Rabu, 14 Juni 2017

Resensi Film Indonesia "Jingga" (Tugas Bahasa Indonesia Kelas XI SMA 2017)



RESENSI FILM
 
 
Judul Film                   : Jingga                                   
Sutradara                     : Lola Amaria                         
Produser                      : Lola Amaria
Musik                          : Thoersi Argeswara
Tanggal Rilis               : 25 Februari 2016
Genre                          : Drama
Pemeran                      :
1.      Hifzane Bob sebagai Jingga
2.      Keke Soeryo sebagai Fusia, ibu Jingga
3.      Ray Sahetapy sebagai Ireng, ayah Jingga
4.      Qausar Harta Yudana sebagai Marun
5.      Hany Valery sebagai Nila
6.      Aufa Assagaf sebagai Magenta
7.      Joshua Pandelaki sebagai Pak Kirmizi
8.      Isa Raja Loebis sebagai Kang Gory
9.      Meirayni Fauziah sebagai Violet, adik Jingga
10.  Nina Tamam sebagai ibu Nila

Sinopsis                       :
            Menceritakan tentang empat remaja tunanetra yang membentuk grup musik di SLB tempat mereka bersekolah, yaitu Jingga, Marun, Nila, dan Magenta, serta perjuangan ibunda Jingga dalam membantu anaknya menemukan kembali kegembiraan dan dunianya setelah Jingga divonis buta.

Resensi                                    :
            Film “Jingga” ditulis, diproduseri, dan disutradarai oleh Lola Amaria.
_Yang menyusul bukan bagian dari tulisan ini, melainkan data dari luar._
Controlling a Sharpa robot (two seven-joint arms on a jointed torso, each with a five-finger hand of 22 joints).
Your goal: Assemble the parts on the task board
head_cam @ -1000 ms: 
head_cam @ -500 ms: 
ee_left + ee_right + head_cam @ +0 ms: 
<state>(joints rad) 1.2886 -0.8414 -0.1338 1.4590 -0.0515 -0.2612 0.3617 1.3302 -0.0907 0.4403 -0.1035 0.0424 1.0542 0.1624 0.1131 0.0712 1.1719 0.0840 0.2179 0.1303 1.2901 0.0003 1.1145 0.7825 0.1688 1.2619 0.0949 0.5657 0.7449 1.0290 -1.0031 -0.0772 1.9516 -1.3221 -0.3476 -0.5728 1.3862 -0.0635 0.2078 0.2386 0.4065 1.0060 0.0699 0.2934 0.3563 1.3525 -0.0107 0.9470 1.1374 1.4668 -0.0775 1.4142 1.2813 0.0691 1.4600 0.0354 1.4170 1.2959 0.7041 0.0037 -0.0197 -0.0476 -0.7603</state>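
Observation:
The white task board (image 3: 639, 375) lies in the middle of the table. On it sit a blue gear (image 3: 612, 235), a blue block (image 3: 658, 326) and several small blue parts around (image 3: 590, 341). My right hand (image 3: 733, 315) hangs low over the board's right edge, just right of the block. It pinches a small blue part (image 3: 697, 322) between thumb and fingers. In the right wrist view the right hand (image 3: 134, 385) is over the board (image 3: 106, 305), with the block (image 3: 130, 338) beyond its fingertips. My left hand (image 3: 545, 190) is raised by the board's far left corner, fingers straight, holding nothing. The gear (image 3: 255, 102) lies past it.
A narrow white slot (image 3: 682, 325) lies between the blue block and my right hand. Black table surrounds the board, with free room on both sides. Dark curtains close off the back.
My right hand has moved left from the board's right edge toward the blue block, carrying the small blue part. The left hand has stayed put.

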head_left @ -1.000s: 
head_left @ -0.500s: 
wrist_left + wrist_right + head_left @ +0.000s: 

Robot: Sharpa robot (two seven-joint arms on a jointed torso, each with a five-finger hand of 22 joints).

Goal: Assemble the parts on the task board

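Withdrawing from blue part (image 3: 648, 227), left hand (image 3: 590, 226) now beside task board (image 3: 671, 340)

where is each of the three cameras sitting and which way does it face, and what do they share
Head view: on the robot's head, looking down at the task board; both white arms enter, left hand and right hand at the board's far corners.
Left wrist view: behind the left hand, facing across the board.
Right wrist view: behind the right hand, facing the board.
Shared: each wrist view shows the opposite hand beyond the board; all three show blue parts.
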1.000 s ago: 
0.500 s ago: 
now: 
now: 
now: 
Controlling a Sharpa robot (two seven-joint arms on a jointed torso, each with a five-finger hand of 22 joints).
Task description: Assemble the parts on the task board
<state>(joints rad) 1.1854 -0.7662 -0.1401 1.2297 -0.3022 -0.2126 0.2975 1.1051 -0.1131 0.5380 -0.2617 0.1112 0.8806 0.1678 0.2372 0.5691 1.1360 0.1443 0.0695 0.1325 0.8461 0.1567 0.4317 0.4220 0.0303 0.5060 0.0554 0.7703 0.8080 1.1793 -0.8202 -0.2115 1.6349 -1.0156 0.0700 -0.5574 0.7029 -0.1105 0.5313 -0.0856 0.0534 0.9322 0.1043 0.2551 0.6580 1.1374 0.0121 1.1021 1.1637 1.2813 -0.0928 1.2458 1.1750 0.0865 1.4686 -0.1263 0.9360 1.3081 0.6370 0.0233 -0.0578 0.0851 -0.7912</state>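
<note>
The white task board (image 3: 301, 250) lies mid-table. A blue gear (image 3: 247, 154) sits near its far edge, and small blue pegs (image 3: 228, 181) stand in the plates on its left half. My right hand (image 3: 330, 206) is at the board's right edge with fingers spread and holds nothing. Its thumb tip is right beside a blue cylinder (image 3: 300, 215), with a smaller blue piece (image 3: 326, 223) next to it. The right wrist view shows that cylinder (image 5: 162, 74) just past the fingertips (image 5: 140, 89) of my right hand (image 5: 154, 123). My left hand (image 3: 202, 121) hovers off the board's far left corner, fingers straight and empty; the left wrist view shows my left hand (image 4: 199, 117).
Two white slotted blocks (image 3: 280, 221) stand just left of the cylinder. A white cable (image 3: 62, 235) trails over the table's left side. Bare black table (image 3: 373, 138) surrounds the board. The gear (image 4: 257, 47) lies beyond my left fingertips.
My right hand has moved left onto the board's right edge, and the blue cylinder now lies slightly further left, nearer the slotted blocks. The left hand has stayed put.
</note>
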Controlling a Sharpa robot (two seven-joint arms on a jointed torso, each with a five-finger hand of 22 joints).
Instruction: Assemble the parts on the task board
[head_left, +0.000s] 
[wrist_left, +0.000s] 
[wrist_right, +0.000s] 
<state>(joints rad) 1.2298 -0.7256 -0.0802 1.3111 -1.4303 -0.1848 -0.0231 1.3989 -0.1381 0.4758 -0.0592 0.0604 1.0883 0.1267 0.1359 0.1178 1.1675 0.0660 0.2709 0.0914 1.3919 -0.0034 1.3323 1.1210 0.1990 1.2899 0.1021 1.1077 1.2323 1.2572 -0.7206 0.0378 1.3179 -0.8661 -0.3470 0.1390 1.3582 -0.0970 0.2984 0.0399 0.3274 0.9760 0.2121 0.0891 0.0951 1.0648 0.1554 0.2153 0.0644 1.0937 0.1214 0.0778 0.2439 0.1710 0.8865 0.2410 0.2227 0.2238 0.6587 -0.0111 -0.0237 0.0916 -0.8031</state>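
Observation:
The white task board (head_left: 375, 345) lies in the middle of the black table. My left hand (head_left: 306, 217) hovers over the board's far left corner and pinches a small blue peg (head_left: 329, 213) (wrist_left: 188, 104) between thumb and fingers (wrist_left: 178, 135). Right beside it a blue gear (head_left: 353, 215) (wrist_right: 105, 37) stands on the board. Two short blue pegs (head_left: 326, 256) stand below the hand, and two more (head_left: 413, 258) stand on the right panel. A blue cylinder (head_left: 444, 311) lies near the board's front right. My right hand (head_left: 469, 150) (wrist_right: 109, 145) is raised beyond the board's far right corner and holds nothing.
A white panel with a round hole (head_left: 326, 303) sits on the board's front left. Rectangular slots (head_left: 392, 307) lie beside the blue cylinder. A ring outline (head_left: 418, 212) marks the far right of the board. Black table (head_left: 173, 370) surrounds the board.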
Ia menulis naskah film ini bersama Gunawan Raharja. Lola Amaria menghadirkan empat pemain yang terbilang baru, yakni Hifzane Bob, Hany Valery, Qausar Harta Yudana, dan Aufa Assegaf. Ia memilih pemain baru karena ingin meyakinkan penonton bahwa mereka benar-benar disabilitas. Film ini mendapat penghargaan sebagai Film Terpuji pada ajang Festival Film Bandung tahun 2016. Selain itu film ini mendapatkan beberapa penghargaan pada ajang Indonesia Movie Aktor Awards tahun 2016 yang diraih oleh Hany Valery sebagai Pendatang Baru Terbaik dan Terfavorit, Lola Amaria sebagai Sutradara Terpuji, dan Thoersi Argeswara sebagai Penata Musik Terpuji.

            Film ini mengambil tema persahabatan antara empat orang anak yang memiliki latar belakang yang sama yaitu sama-sama hidup sebagai tunanetra. Meskipun tidak dapat melihat, mereka dapat merasakan sesuatu dengan indera mereka yang lain. Empat sahabat ini memiliki latar belakang kehidupan yang berbeda, namun mereka memiliki hobi yang sama yaitu bermain musik. Hobi itulah yang membuat mereka bersatu membuat sebuah grup band dengan ikatan persahabatan yang sangat erat bagaikan saudara. Sosok anak-anak ini digambarkan dengan karakter yang sabar, ramah, ceria, sopan, dan santun. Selain itu film ini menceritakan perjuangan seorang ibu yang senantiasa mendukung dan mendampingi anaknya dalam berjuang menjalani hidup sebagai seorang tunanetra. Ide ini dikembangkan oleh Lola Amaria dan Gunawan Raharja menjadi sebuah kisah persahabatan yang sangat mengasyikan, mengharukan, menyentuh dan dapat membuat penonton menyadari arti penting dari sebuah persahabatan yang dapat menerangi dan mewarnai kehidupan.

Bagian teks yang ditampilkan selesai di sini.